Exercise prompt = One line at a time, check the entries below for the word "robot", and copy each line that has it.

Input data =
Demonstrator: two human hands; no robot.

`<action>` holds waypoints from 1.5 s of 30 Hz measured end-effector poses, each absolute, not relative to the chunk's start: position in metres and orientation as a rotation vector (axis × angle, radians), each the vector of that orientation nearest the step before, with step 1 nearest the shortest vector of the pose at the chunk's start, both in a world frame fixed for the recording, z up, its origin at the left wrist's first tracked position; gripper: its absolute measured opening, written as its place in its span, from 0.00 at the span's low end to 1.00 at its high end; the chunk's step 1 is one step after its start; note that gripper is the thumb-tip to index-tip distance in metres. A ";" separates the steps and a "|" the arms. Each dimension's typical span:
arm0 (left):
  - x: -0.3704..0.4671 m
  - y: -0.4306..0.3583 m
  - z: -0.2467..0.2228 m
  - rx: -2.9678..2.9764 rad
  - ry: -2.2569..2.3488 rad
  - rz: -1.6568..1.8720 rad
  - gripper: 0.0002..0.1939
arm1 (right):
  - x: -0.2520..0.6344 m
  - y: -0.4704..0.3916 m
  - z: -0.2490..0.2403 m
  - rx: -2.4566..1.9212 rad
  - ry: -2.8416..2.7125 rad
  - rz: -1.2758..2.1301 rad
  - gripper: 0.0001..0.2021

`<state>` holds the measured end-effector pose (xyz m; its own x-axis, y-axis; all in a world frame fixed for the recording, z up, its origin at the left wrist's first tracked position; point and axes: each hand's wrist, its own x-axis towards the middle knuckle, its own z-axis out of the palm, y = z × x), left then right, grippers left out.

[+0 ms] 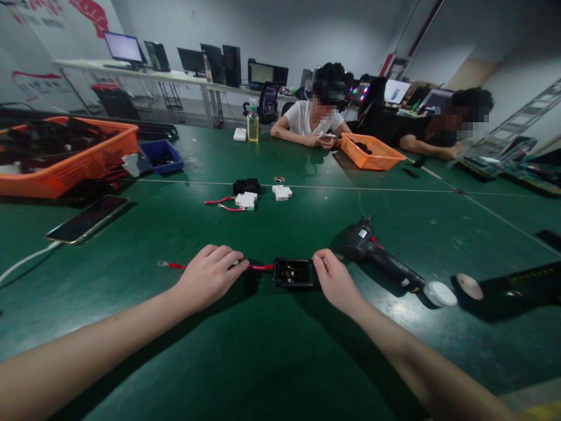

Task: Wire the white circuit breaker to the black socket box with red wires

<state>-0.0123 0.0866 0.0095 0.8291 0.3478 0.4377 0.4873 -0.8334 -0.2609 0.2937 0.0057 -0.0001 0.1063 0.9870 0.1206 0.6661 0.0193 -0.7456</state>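
My left hand point(213, 275) is closed around a red cable point(262, 267), whose bare ring terminal point(163, 264) sticks out to the left. The cable's other end runs to the left side of an open black plastic housing point(293, 272) with brass-coloured metal parts inside. At the housing's right end, my right hand point(333, 278) grips its edge between thumb and fingers. Farther up the green table lie a white module point(246, 201) with two red leads, a second white module point(281, 192) and a black block point(246, 186).
A black power screwdriver point(381, 254) lies to the right, near a white round lid point(439, 294). On the left are a phone point(90, 218) with a white cable, an orange basket point(118, 153) and a blue bin point(161, 156). Two people sit across the table beside another orange basket point(372, 153).
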 end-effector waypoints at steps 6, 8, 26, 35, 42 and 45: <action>-0.012 0.086 0.010 -2.644 -0.614 -0.553 0.10 | 0.289 0.005 0.005 -1.712 -1.679 0.592 0.12; -0.012 0.086 0.010 -2.638 -0.613 -0.549 0.10 | 0.288 0.005 0.007 -1.715 -1.685 0.602 0.12; -0.014 0.081 0.014 -2.563 -0.686 -0.623 0.09 | 0.294 0.001 0.008 -1.655 -1.712 0.778 0.11; -0.014 0.081 0.012 -2.590 -0.627 -0.596 0.10 | 0.294 0.002 0.007 -1.665 -1.745 0.743 0.09; -0.015 0.083 0.009 -2.609 -0.636 -0.569 0.10 | 0.292 0.000 0.012 -1.693 -1.801 0.724 0.09; -0.015 0.083 0.008 -2.624 -0.647 -0.559 0.10 | 0.291 -0.001 0.015 -1.702 -1.829 0.714 0.10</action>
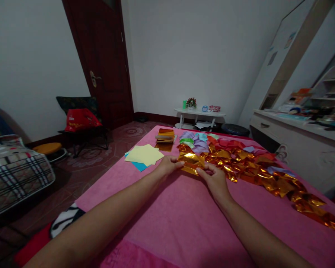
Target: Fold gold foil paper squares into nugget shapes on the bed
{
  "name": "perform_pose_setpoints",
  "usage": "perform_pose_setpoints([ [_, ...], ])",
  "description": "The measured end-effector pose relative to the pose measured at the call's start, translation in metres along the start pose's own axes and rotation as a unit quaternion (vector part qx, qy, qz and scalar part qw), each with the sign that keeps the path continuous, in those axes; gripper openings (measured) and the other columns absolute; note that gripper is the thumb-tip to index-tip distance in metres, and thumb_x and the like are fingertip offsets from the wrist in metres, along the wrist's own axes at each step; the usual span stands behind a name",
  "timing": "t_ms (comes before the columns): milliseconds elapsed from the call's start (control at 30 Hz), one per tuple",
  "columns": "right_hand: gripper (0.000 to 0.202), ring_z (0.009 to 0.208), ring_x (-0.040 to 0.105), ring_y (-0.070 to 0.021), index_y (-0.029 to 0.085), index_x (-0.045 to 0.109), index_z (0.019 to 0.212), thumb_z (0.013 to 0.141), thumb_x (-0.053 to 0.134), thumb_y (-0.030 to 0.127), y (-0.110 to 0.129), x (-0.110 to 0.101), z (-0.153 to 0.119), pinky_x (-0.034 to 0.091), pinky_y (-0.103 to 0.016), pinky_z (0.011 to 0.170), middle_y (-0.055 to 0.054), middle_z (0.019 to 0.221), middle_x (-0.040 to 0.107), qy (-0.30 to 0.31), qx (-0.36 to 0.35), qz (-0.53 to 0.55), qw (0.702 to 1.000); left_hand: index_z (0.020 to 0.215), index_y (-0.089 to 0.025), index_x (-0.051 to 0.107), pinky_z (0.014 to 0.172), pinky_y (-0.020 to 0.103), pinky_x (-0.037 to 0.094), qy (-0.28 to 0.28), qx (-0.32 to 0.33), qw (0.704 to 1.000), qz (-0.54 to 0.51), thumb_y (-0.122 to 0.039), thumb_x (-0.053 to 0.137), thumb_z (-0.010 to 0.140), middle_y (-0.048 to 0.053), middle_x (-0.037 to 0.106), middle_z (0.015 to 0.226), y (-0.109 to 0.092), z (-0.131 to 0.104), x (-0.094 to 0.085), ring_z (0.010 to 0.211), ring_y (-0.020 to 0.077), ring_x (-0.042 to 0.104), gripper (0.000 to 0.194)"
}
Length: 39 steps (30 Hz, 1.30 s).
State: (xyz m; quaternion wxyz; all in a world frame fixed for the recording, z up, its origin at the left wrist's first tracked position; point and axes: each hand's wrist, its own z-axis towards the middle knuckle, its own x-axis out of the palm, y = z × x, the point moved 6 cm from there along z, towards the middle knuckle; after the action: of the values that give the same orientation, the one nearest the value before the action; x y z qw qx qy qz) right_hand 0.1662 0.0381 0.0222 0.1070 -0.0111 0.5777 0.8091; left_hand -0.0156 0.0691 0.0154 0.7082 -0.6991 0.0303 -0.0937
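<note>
A shiny gold foil sheet [192, 160] is stretched between my two hands above the pink cloth [178, 216]. My left hand [170, 165] pinches its left edge, and my right hand [213, 178] grips its lower right corner. Left of my left hand lie pale yellow paper sheets [143, 153] with blue paper [139, 166] beneath. Just behind them sits a stack of gold foil [166, 136]. Crumpled or folded gold foil pieces [251, 169] spread along the right side, with purple pieces [200, 146], green and red ones towards the back.
A white low table [199, 111] with a small plant stands by the back wall. At the left are a chair with a red bag [82, 120] and a plaid-covered seat [15, 175]. A cluttered white dresser [301, 137] is on the right.
</note>
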Motion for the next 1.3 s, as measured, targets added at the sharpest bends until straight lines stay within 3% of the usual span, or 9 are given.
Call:
perform_pose_setpoints([
  [100, 0.028, 0.067, 0.058, -0.0186, 0.019, 0.07, 0.075, 0.073, 0.066, 0.047, -0.011, -0.001, 0.0, 0.044, -0.028, 0.062, -0.001, 0.072, 0.067, 0.005, 0.011, 0.053, 0.999, 0.066, -0.009, 0.07, 0.051, 0.021, 0.035, -0.023, 0.046, 0.999, 0.014, -0.025, 0.075, 0.061, 0.001, 0.062, 0.057, 0.007, 0.002, 0.006, 0.048, 0.0076, 0.047, 0.018],
  [300, 0.029, 0.068, 0.059, -0.0191, 0.018, 0.073, 0.08, 0.071, 0.07, 0.045, -0.017, -0.009, -0.002, 0.047, -0.03, 0.064, -0.002, 0.073, 0.069, -0.041, 0.021, 0.094, 0.994, 0.088, -0.01, 0.073, 0.066, 0.026, 0.047, 0.049, 0.082, 0.995, -0.036, -0.028, 0.078, 0.059, 0.006, 0.072, 0.082, 0.01, -0.013, 0.022, 0.067, 0.0156, 0.062, 0.035],
  [533, 0.025, 0.067, 0.058, -0.0191, 0.018, 0.071, 0.07, 0.068, 0.071, 0.043, -0.001, -0.004, -0.011, 0.046, -0.029, 0.062, -0.002, 0.071, 0.068, -0.026, -0.006, 0.051, 0.998, 0.087, -0.007, 0.073, 0.066, 0.029, 0.049, -0.01, 0.077, 0.996, -0.032, -0.042, 0.074, 0.066, 0.009, 0.072, 0.08, 0.009, -0.02, 0.017, 0.067, 0.0181, 0.063, 0.04],
  [833, 0.024, 0.068, 0.06, -0.0182, 0.019, 0.073, 0.076, 0.069, 0.07, 0.042, -0.016, -0.009, -0.008, 0.047, -0.03, 0.065, -0.002, 0.075, 0.069, -0.043, 0.02, 0.13, 0.99, 0.075, -0.011, 0.071, 0.069, 0.027, 0.046, -0.017, 0.17, 0.985, 0.039, -0.042, 0.064, 0.076, 0.006, 0.067, 0.082, -0.002, -0.024, 0.017, 0.075, 0.0174, 0.059, 0.032],
  [1033, 0.022, 0.067, 0.062, -0.0184, 0.018, 0.073, 0.073, 0.06, 0.077, 0.036, -0.021, -0.012, -0.009, 0.049, -0.032, 0.069, -0.003, 0.073, 0.071, -0.08, 0.072, 0.177, 0.978, 0.057, -0.013, 0.061, 0.062, 0.024, 0.041, -0.037, 0.191, 0.977, 0.091, -0.043, 0.058, 0.081, 0.002, 0.06, 0.067, -0.006, -0.026, 0.015, 0.065, 0.0132, 0.052, 0.039],
  [1200, 0.025, 0.062, 0.06, -0.0168, 0.017, 0.071, 0.069, 0.056, 0.079, 0.037, -0.02, -0.012, -0.009, 0.049, -0.031, 0.064, -0.003, 0.069, 0.07, -0.085, 0.08, 0.192, 0.974, 0.075, -0.014, 0.073, 0.06, 0.024, 0.044, -0.075, 0.197, 0.972, 0.104, -0.035, 0.065, 0.074, 0.005, 0.067, 0.079, -0.008, -0.025, 0.009, 0.07, 0.0158, 0.058, 0.022],
  [1300, 0.025, 0.061, 0.06, -0.0162, 0.017, 0.07, 0.067, 0.055, 0.08, 0.037, -0.02, -0.013, -0.009, 0.049, -0.029, 0.061, -0.002, 0.067, 0.07, -0.091, 0.079, 0.197, 0.973, 0.075, -0.016, 0.074, 0.063, 0.025, 0.046, -0.108, 0.225, 0.962, 0.114, -0.03, 0.068, 0.072, 0.006, 0.069, 0.081, -0.014, -0.027, 0.007, 0.073, 0.0166, 0.06, 0.016],
])
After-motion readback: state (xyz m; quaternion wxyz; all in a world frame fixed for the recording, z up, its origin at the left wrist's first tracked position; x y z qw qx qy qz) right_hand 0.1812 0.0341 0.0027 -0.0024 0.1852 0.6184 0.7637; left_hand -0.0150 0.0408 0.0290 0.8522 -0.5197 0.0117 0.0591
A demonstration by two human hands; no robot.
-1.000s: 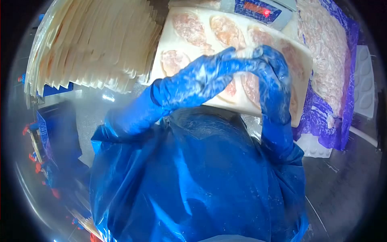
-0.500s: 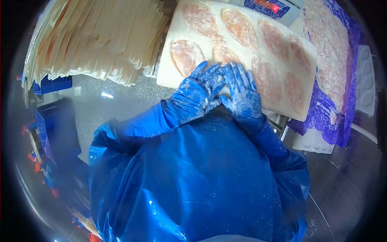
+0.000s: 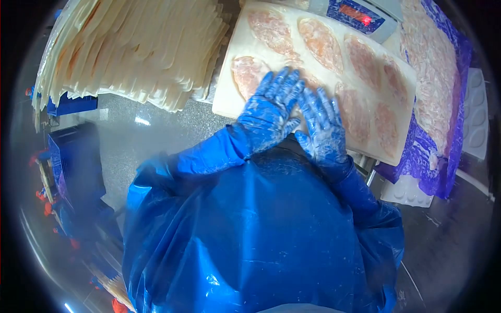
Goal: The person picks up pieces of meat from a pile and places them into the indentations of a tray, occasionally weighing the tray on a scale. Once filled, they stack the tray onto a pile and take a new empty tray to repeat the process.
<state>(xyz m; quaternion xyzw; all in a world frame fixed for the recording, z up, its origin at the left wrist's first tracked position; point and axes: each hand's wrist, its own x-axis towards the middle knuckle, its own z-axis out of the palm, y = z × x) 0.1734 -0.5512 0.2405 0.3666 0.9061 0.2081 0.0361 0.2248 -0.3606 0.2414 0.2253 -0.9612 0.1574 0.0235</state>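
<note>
A white moulded tray [image 3: 224,101] lies in front of me, its leaf-shaped hollows filled with pale pink raw meat [image 3: 320,44]. My left hand [image 3: 270,112], in a blue glove smeared white, presses flat on the near edge with fingers stretched out. It partly covers a meat portion [image 3: 248,73] at the near left. Beside it my right hand [image 3: 322,128], gloved alike, also rests flat with fingers extended and slightly spread. Between them the hands hide most of the near middle hollow. Neither hand grips anything.
At the left stands a thick stack of whitish trays [image 3: 130,52]. Behind the filled tray is a scale with a red display [image 3: 356,14]. To the right, a heap of raw meat [image 3: 430,78] lies on purple film [image 3: 417,143]. Another moulded tray [image 3: 475,115] sits beyond it.
My left hand has turned, its fingers now closer together and farther over the tray. My right hand stays flat, its fingers spread a little more. The whole view has shifted slightly.
</note>
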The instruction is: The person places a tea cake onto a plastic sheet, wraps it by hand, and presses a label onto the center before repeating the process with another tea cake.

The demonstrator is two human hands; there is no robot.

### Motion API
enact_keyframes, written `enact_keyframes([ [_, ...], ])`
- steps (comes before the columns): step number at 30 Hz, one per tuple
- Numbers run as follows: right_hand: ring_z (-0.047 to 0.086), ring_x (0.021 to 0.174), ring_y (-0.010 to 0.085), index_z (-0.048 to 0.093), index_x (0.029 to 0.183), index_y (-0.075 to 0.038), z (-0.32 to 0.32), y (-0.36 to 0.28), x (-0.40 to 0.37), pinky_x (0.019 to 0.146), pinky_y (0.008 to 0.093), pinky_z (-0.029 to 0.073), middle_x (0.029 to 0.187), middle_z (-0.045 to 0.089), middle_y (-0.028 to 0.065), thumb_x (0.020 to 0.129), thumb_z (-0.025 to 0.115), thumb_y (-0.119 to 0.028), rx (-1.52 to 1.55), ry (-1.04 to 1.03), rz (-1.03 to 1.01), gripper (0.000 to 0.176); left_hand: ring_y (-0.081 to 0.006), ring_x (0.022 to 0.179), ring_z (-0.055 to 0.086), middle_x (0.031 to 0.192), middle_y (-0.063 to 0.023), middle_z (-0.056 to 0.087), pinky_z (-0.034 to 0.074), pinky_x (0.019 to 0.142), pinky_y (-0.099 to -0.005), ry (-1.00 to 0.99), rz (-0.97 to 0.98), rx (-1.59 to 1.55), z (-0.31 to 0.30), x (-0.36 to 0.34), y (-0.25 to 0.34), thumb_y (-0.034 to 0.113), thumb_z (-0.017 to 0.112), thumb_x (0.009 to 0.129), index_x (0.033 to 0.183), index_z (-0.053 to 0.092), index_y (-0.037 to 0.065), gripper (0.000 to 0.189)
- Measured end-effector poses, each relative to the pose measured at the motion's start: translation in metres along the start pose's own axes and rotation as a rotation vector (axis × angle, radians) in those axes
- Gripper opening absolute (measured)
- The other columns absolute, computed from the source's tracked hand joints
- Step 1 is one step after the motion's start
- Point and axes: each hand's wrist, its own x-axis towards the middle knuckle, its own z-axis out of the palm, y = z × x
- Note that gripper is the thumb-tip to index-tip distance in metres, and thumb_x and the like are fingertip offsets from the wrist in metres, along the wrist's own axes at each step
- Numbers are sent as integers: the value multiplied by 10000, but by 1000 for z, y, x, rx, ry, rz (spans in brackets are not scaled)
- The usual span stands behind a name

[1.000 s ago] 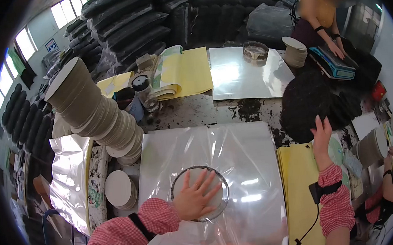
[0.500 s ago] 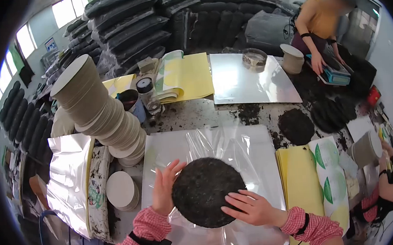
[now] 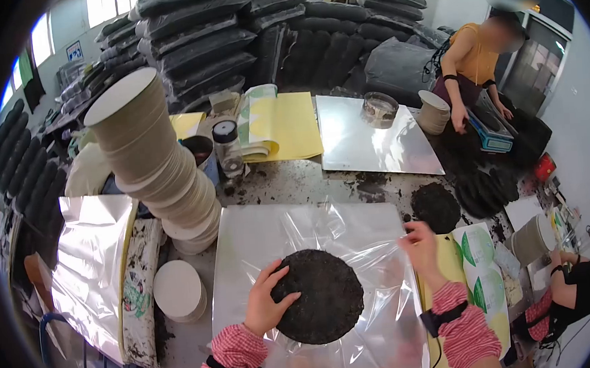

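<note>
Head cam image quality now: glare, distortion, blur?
Head view: glare streaks across the clear film around the dark disc; head view: shiny sheet at left reflects brightly; head view: windows at upper left blown out; head view: strong fisheye, black rounded corners; head view: blurred patch over the head of the co-worker in yellow.

A single head-worn camera looks forward and down from close above and behind the bare fingers [image 3: 273,278].
</note>
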Motion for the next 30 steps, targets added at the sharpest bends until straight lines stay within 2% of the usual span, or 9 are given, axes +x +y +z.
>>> enact_keyframes([
  [1,651,837,170,620,1122,-32,-16,0,2,699,293,526,918,676,75,790,719,-3,-132,206,-63,348,-352,1315,494,1441,-171,482,434,1078,-407,-2,1,1,0,1,2,84,835,714,1269,611,23,601],
  [4,637,800,165,636,1042,-51,0,-62,-40,684,288,519,850,650,53,769,705,30,-132,155,-386,293,-352,1319,489,1451,-167,472,431,1080,-408,32,16,24,0,8,1,85,839,709,1269,614,43,605],
  [7,615,777,220,657,891,-86,78,-118,-90,662,357,529,806,568,56,796,675,-90,-398,-299,-952,97,-349,1300,499,1433,-152,482,432,1075,-409,23,-5,56,3,7,5,79,845,688,1241,625,60,595],
  [10,600,774,230,647,826,-86,120,-111,-87,640,384,527,765,532,42,813,641,-170,-612,-271,-916,86,-341,1224,523,1304,-134,535,445,1035,-411,39,15,155,4,9,14,50,845,637,1160,637,70,563],
  [13,622,991,304,686,999,-75,92,-107,-78,822,394,540,1014,631,124,801,717,-307,-396,-471,-712,307,-349,1217,496,1273,-128,519,437,1027,-424,59,-11,182,8,10,8,51,853,614,1152,628,83,584],
  [16,358,1369,436,677,1147,-35,87,-96,-84,1133,488,333,1455,426,235,598,831,-558,-360,-499,-948,774,-370,1192,493,1276,-148,498,431,1019,-423,30,-88,343,16,17,18,74,857,615,1166,599,61,608],
  [19,395,1329,420,626,1204,-2,94,-99,-87,1113,487,357,1415,453,221,586,836,-556,-360,-487,-849,856,-381,1192,473,1292,-161,475,416,1021,-442,-38,-2,783,30,23,15,156,873,625,1234,548,22,703],
  [24,478,1193,363,381,1379,122,97,-113,-90,1059,406,418,1315,469,206,424,907,-474,-437,-481,-715,1243,-370,1179,500,1291,-197,464,451,1009,-397,-490,341,586,-5,47,30,356,886,584,1321,467,-68,948],
  [30,506,1138,336,458,1329,83,141,-102,-96,968,412,450,1292,479,195,422,920,-409,-796,-423,-618,1131,-341,1167,534,1286,-224,469,506,972,-361,-761,386,944,29,50,15,398,918,450,1276,485,-161,1087],
])
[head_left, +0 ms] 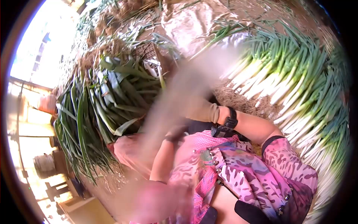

Result =
Demonstrator: two human hands; no robot.
A demonstration by two human hands; no robot.
The demonstrator is two human hands; there is no robot.

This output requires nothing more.